Task inputs:
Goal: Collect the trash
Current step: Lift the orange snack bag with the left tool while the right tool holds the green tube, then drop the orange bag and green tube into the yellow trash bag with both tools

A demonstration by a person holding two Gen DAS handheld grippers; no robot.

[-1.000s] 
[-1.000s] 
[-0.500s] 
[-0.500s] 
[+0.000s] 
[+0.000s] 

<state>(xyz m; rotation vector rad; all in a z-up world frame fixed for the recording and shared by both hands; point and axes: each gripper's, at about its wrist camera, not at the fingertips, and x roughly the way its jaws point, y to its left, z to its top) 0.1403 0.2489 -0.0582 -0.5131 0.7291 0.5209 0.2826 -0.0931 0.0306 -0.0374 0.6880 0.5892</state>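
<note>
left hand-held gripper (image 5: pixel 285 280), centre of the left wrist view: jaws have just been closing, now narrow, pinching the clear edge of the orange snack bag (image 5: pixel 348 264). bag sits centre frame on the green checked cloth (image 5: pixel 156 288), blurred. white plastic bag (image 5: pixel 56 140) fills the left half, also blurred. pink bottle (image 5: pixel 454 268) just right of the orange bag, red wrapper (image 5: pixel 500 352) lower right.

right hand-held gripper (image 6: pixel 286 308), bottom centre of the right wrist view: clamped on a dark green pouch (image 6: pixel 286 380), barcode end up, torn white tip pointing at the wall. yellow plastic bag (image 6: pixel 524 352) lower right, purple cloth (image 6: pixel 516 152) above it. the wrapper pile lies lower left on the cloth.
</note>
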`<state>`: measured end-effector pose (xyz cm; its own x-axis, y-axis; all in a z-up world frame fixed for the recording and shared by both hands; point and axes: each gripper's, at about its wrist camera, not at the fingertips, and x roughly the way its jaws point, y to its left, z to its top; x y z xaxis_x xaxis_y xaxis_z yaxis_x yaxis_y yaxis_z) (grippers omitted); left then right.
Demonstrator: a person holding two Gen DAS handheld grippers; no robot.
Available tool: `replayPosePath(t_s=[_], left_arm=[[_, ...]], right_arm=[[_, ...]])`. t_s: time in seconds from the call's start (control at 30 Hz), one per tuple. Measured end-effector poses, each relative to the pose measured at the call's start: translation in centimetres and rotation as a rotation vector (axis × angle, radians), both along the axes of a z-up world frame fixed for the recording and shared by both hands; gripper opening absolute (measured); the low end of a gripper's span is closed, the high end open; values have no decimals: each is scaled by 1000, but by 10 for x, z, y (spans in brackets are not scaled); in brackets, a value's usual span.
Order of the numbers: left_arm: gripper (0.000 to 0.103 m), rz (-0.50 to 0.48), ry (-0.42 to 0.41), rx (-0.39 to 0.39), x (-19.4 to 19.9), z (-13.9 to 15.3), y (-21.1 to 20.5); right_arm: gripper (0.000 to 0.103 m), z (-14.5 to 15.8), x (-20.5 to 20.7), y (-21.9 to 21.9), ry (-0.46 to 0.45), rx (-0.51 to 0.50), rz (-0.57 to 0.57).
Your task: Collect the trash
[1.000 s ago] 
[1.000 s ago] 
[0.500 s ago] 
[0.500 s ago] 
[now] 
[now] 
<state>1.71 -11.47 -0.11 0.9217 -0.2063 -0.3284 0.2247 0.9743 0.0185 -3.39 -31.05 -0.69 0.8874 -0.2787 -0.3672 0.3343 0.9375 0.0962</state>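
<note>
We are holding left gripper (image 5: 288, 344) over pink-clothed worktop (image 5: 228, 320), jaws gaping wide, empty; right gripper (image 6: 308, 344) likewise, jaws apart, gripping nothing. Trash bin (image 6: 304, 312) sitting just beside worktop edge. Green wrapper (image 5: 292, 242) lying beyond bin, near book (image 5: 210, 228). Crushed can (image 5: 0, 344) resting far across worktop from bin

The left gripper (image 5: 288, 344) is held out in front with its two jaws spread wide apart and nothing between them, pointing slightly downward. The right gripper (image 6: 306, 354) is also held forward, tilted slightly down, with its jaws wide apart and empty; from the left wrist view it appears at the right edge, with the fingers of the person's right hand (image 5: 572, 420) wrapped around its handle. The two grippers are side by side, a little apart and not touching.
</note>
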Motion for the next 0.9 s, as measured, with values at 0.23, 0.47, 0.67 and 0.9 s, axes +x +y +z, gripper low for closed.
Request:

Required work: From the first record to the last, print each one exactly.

Solution:
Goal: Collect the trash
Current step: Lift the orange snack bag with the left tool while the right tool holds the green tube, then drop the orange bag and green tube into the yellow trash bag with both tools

A demonstration by a person holding two Gen DAS handheld grippers; no robot.

[-1.000s] 
[-1.000s] 
[-0.500s] 
[-0.500s] 
[+0.000s] 
[+0.000s] 

<state>(xyz m; rotation vector rad; all in a z-up world frame fixed for the recording and shared by both hands; point and axes: each gripper's, at about its wrist camera, not at the fingertips, and x roughly the way its jaws point, y to its left, z to its top) 0.1403 0.2489 -0.0582 -0.5131 0.7291 0.5209 0.2826 -0.0931 0.0306 -0.0374 0.6880 0.5892</state>
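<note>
left hand-held gripper (image 5: pixel 285 280), centre of the left wrist view: jaws have just been closing, now narrow, pinching the clear edge of the orange snack bag (image 5: pixel 348 264). bag sits centre frame on the green checked cloth (image 5: pixel 156 288), blurred. white plastic bag (image 5: pixel 56 140) fills the left half, also blurred. pink bottle (image 5: pixel 454 268) just right of the orange bag, red wrapper (image 5: pixel 500 352) lower right.

right hand-held gripper (image 6: pixel 286 308), bottom centre of the right wrist view: clamped on a dark green pouch (image 6: pixel 286 380), barcode end up, torn white tip pointing at the wall. yellow plastic bag (image 6: pixel 524 352) lower right, purple cloth (image 6: pixel 516 152) above it. the wrapper pile lies lower left on the cloth.
</note>
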`<state>`: measured end-effector pose (xyz cm; its own x-axis, y-axis; all in a z-up world frame fixed for the recording and shared by both hands; point and axes: each gripper's, at about its wrist camera, not at the fingertips, and x roughly the way its jaws point, y to its left, z to its top; x y z xaxis_x xaxis_y xaxis_z yaxis_x yaxis_y yaxis_z) (grippers omitted); left then right.
Demonstrator: a person holding two Gen DAS handheld grippers; no robot.
Available tool: `replayPosePath(t_s=[_], left_arm=[[_, ...]], right_arm=[[_, ...]])`. t_s: time in seconds from the call's start (control at 30 Hz), one per tuple. Measured end-effector poses, each relative to the pose measured at the call's start: translation in centimetres and rotation as a rotation vector (axis × angle, radians), both along the axes of a z-up world frame fixed for the recording and shared by both hands; gripper opening absolute (measured); the low end of a gripper's span is closed, the high end open; values have no decimals: each is scaled by 1000, but by 10 for x, z, y (spans in brackets are not scaled); in brackets, a value's usual span.
Order of the numbers: left_arm: gripper (0.000 to 0.103 m), rz (-0.50 to 0.48), ry (-0.42 to 0.41), rx (-0.39 to 0.39), x (-19.4 to 19.9), z (-13.9 to 15.3), y (-21.1 to 20.5); right_arm: gripper (0.000 to 0.103 m), z (-14.5 to 15.8), x (-20.5 to 20.7), y (-21.9 to 21.9), ry (-0.46 to 0.45), rx (-0.51 to 0.50), rz (-0.57 to 0.57).
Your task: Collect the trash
[1.000 s ago] 
[1.000 s ago] 
[0.500 s ago] 
[0.500 s ago] 
[now] 
[now] 
<state>1.71 -11.47 -0.11 0.9217 -0.2063 -0.3284 0.2247 0.9743 0.0185 -3.39 -31.05 -0.69 0.8874 -0.2787 -0.3672 0.3343 0.9375 0.0962</state>
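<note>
We are holding left gripper (image 5: 288, 344) over pink-clothed worktop (image 5: 228, 320), jaws gaping wide, empty; right gripper (image 6: 308, 344) likewise, jaws apart, gripping nothing. Trash bin (image 6: 304, 312) sitting just beside worktop edge. Green wrapper (image 5: 292, 242) lying beyond bin, near book (image 5: 210, 228). Crushed can (image 5: 0, 344) resting far across worktop from bin

The left gripper (image 5: 288, 344) is held out in front with its two jaws spread wide apart and nothing between them, pointing slightly downward. The right gripper (image 6: 306, 354) is also held forward, tilted slightly down, with its jaws wide apart and empty; from the left wrist view it appears at the right edge, with the fingers of the person's right hand (image 5: 572, 420) wrapped around its handle. The two grippers are side by side, a little apart and not touching.
</note>
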Motion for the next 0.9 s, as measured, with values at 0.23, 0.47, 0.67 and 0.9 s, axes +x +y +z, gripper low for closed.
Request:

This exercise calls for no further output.